Representing the Shannon Scheme: electrical technology, modernisation and national identity in the Irish Free State, 1924-32
Funded by AHRC
Dr N Gordon Bowe (external supervisor)
This thesis considers the representation of the Shannon Scheme hydro-electric power station from 1924 to 1932, during the first Cumann na nGaedheal Government of the Irish Free State. The station was constructed by the German company Siemens and was the first large-scale building project carried out in the new state, starting in 1925. The semi-state Electricity Supply Board was formed by the Government to run the power station in 1927 and it began generating power in 1929, forming the basis for rural electrification after the Second World War.
The thesis considers the formation of Irish nationhood during the early years of the Irish Free State, examining the tensions between the essentialist tone of Irish nation- building heritage and the wider epochal concerns of state-building in modern Europe. Early chapters argue that the idea of a technological Ireland was one possible alternative to the prevailing rural and antiquarian emphasis of the dominant national identity. It examines methodological approaches for the analysis of technological artefacts from the history of design and the history of technology, applying them to the power station buildings and visual representations as disparate as advertisements and paintings. It also analyses ideas about technology and the technical in the 1920s, both in Germany and America, and how these influenced attitudes towards electrical technology in Ireland, as well as differentiating between the condition of modernity in Ireland in a period where Modernist modes of representation had not yet been accepted. It argues that the form and style of the Shannon Scheme buildings are directly related to German industrial building and considers the role which technical drawings played in the negotiation of shape and form.
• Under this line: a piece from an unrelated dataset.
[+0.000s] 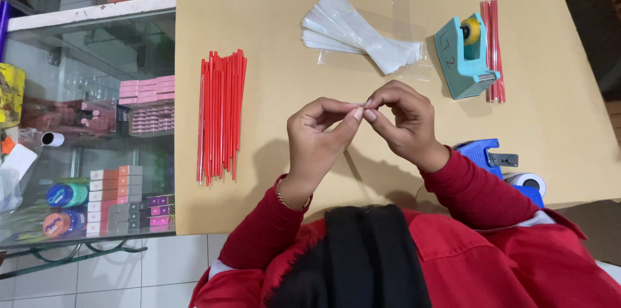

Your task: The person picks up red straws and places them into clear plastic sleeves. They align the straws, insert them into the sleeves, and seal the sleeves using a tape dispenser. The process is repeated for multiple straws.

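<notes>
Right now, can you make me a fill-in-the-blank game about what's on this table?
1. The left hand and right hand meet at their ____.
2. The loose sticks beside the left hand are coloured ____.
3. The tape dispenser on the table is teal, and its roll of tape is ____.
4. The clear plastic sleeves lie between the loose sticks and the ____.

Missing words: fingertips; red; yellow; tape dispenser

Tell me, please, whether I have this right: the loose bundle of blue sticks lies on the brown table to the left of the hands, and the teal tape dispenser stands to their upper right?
Not quite: the head view shows the sticks are red, not blue. The rest holds: they lie on the brown table left of the left hand and right hand, with the teal tape dispenser to their upper right.
</notes>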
Later chapters consider the visual representation of the Shannon Scheme across a range of media from 1924 to 1932, which include industrial photography, amateur photography, corporate advertisements, independent and commissioned paintings and prints, a commemorative stamp and ephemera such as picture postcards and cigarette cards. The thesis analyses how, rather than equating technology with industrial Britain, these examples present electrical technology as a symbol of Irish national identity, contrary to established codes of representation of the nation. The German origin of the station is only emphasised in images of German origin, as the Irish examples elide the German involvement in the construction of the station in favour of representing it as a purely Irish undertaking. Through the readings of representations of electrical technology, it addresses issues of labour and machinery, the role of the tourist, and the self-conscious creation of histories and national mythologies during the first government of the Irish Free State.